> **What is being asked**:
Scan the data for "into" and copy the lines it appears in.
=== Raw data ===
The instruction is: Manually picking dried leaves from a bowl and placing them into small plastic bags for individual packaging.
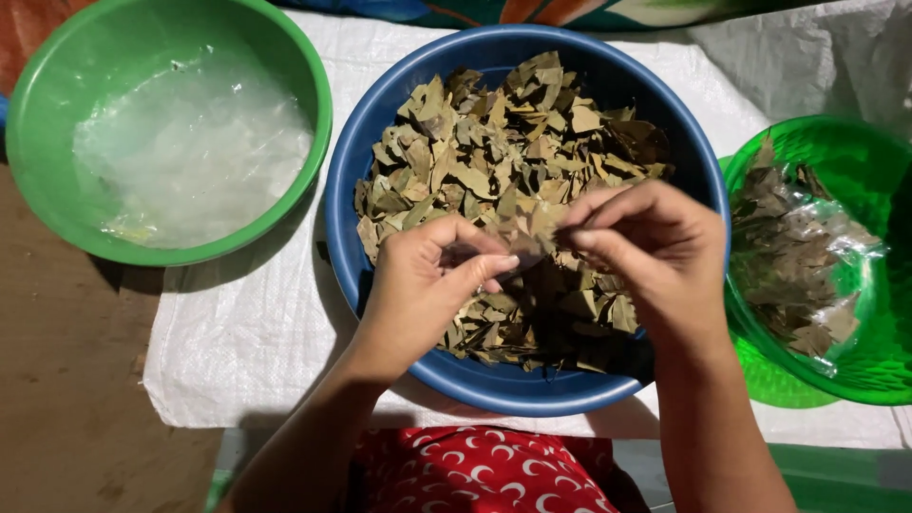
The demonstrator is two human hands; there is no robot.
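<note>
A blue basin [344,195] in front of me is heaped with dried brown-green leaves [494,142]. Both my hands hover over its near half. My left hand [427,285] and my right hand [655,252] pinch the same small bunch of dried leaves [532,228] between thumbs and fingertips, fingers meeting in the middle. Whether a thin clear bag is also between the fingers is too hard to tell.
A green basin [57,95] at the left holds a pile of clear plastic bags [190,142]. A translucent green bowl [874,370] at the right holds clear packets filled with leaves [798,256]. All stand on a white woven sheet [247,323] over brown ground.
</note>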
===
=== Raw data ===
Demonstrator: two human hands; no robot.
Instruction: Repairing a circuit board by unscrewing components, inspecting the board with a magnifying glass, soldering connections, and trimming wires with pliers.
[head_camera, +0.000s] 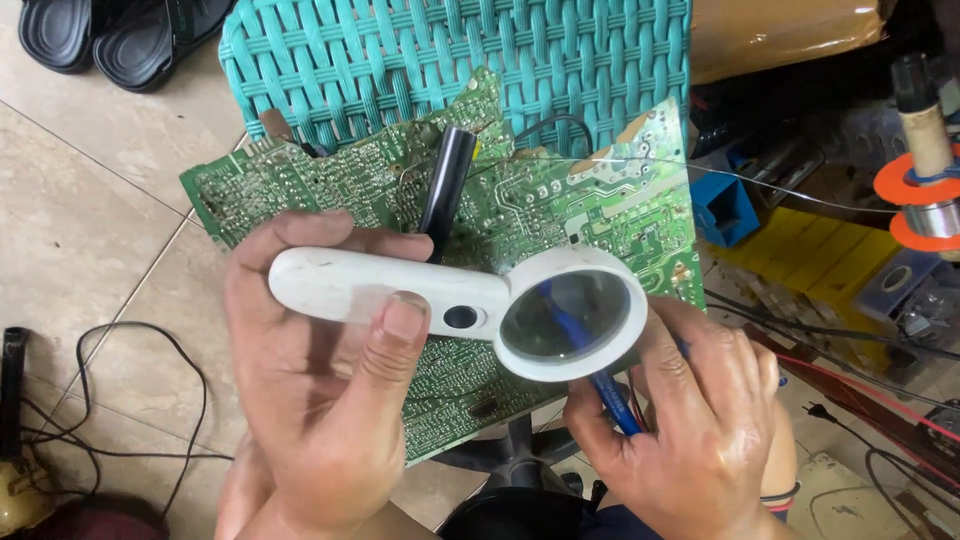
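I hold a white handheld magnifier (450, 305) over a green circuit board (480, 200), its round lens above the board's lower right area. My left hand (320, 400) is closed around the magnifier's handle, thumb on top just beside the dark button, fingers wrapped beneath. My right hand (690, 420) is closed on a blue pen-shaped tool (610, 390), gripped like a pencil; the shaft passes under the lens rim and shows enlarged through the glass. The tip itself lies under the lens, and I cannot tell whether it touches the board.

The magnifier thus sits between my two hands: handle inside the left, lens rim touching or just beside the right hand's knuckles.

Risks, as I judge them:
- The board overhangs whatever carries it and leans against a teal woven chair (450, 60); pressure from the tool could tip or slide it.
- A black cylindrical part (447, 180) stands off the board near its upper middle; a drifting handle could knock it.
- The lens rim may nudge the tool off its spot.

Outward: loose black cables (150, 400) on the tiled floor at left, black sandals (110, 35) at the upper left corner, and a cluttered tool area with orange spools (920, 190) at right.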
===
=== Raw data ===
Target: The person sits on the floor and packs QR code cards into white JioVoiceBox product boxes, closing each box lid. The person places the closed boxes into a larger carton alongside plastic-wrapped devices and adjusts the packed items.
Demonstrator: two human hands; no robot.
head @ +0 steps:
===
> **Output of the task**:
The instruction is: Manually picking dried leaves from a bowl and placing them into small plastic bags for individual packaging.
Target: The person sits on the floor and packs QR code cards into white JioVoiceBox product boxes, closing each box lid. The person places the closed boxes into a larger carton alongside plastic-wrapped devices and adjusts the packed items.

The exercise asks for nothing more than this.